US 4388388 A
A method of forming metallic patterns on a dielectric surface such as a radome surface that has a compound curve which includes the steps of coating the radome with a metal and then with a photoresist. An electrical pattern is formed on the photographic emulsion of a thin membrane that is used as a photo mask. A water soluble adhesive, which is non degradable to the exposure and development of the photoresist and the etching of the conductive surface is applied to the metallic surface and the photo mask is pressed into position on the adhesive to conform to the curvature of the radome. The photo mask is removed and the electrical pattern is provided on the surface by conventional developing and etching techniques to provide a clear, well defined pattern even in arrays wherein the pattern segments are of small dimension.
1. The method of providing an electrical pattern on an element with a curved surface of dielectric material comprising the steps of;
coating said surface with a metal;
coating said metal with a photoresist;
forming a pattern in the emulsion of a stripping film that includes an emulsion on a thin membrane of flexible material having a thickness on the order of about one-half thousandth inch;
applying a thin layer of water soluble adhesive on said photoresist, said adhesive being non degradable to a subsequent process of exposing and developing the photoresist and etching away portions of said metal;
pressing said membrane against said adhesive in close engagement with the surface to conform said membrane to said curved surface;
exposing said membrane to a source of ultraviolet light to fix the pattern on said photoresist;
removing said membrane from said curved surface; and developing said photoresist and etching away that portion of the conductive surface that has not been fixed with said photoresist;
said method providing a sharp, clearly defined pattern in said curved surface.
2. The method according to claim 1 wherein said curved surface includes a compound curvature.
3. The method according to claim 1 wherein the adhesive is a gel.
4. The method according to claims 1 or 2 wherein the element is a radome for airborne vehicles.
5. The method according to claim 1 wherein the membrane includes a backing strip and the backing strip is removed after the pattern is fixed in the emulsion on said membrane.
6. The method according to claim 4 wherein the pattern is a slot pattern for radiating energy from a radar antenna and receiving tracking signals.
7. The method according to claim 1 wherein a mask is formed that comprises a plurality of said membranes, each membrane being of a size to accommodate the curvature of the surface to which it is applied without destructive wrinkling.
The United States Government has rights in this invention, pursuant to contracts with the United States Government.
The invention relates generally to a method of forming electrical patterns in a surface having compound curvature and is particularly useful in forming patterns in radomes used in high speed aircraft for improving directional accuracy and integrity of radar signals.
Airborne vehicles such as high speed aircraft, for example, have their electrical equipment covered by a radome which provides mechanical protection for the equipment and is configured to complement the aerodynamic streamlining of the vehicle.
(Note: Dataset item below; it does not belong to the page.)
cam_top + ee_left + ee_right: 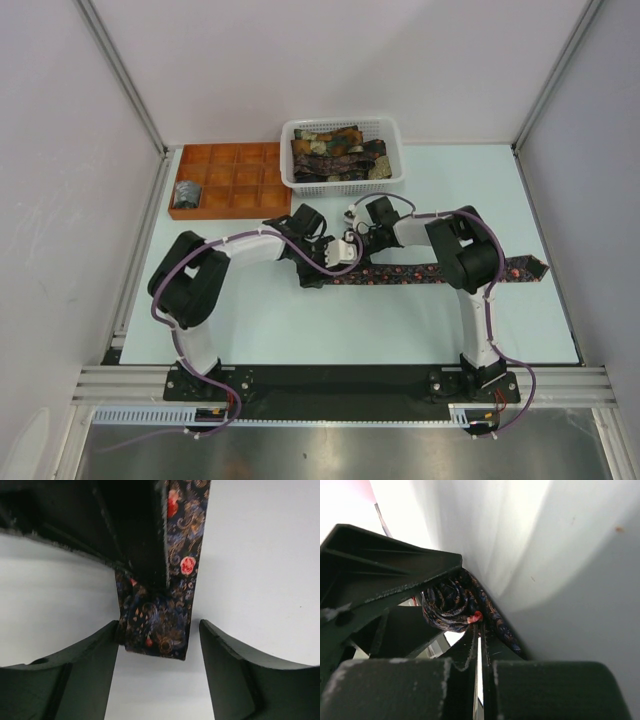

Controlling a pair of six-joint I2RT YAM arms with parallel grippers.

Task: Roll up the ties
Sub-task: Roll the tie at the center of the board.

Typically, the antenna system for transmitting and receiving RF energy is mounted in the radome and is actuated to provide mechanical or electronic scanning and rotating of azimuth and elevation angles relative to the vehicle axis. The radome is preferably made of a dielectric material.
One type of radome includes a slot pattern or array in a conductive material on the radome. The slot pattern is positioned and configured with respect to the antenna to match the antenna and maximize the accuracy and directional effect of the transmitted and received signals. This slot pattern must be clearly defined and precisely positioned to obtain the desired results.
The compound curvature resulting from the aerodynamic and electrical requirements of the radome provides a problem in the establishment of the slot array, particularly with slots of very small size. Conventional approaches either place the slot pattern in a flat surface or form the radome of metal with slots formed in the metal. A metal radome shell is thin and therefore difficult to make and handle. Such radome shells may be reinforced after forming with a thin sheet of dielectric material such as fiberglass cloth laminated with epoxy resin. Prior attempts to locate the slots on an arbitrary preformed curved surface have been unsuccessful.
There are various ways to form radar slots on a flat surface such as masked spraying or laminating, for example. These techniques have not proven satisfactory with a surface having a compound curvature. Even a surface with a single curvature cannot be handled effectively with conventional techniques because it is necessary to provide well defined, complete, sharp patterns to obtain the proper electrical characteristics for the radar signal. This is particularly true with slots which are in the dimension range of millimeters.
The method of the present invention overcomes the deficiencies of the prior art by photographically forming a pattern such as a radar antenna slot pattern on a photo mask, formed by a stripping film composed of a thin, flexible membrane with a photographic emulsion on it. The radome shell, formed of a dielectric material, is coated with a conductive metal and then with a photoresist. A water soluble adhesive is applied to the metallic surface. The radome surface with the photo mask in place on the adhesive is exposed to ultraviolet light and the slot pattern is established. The water soluble adhesive will not affect the subsequent developing process when the photoresist is developed and a portion of the metallic surface is etched away to form the slot pattern. The thin stripping film membrane permits the photo mask to conform to a compound curvature without destructive wrinkling. The method accurately and completely defines a sharp pattern such as a radar antenna slot pattern.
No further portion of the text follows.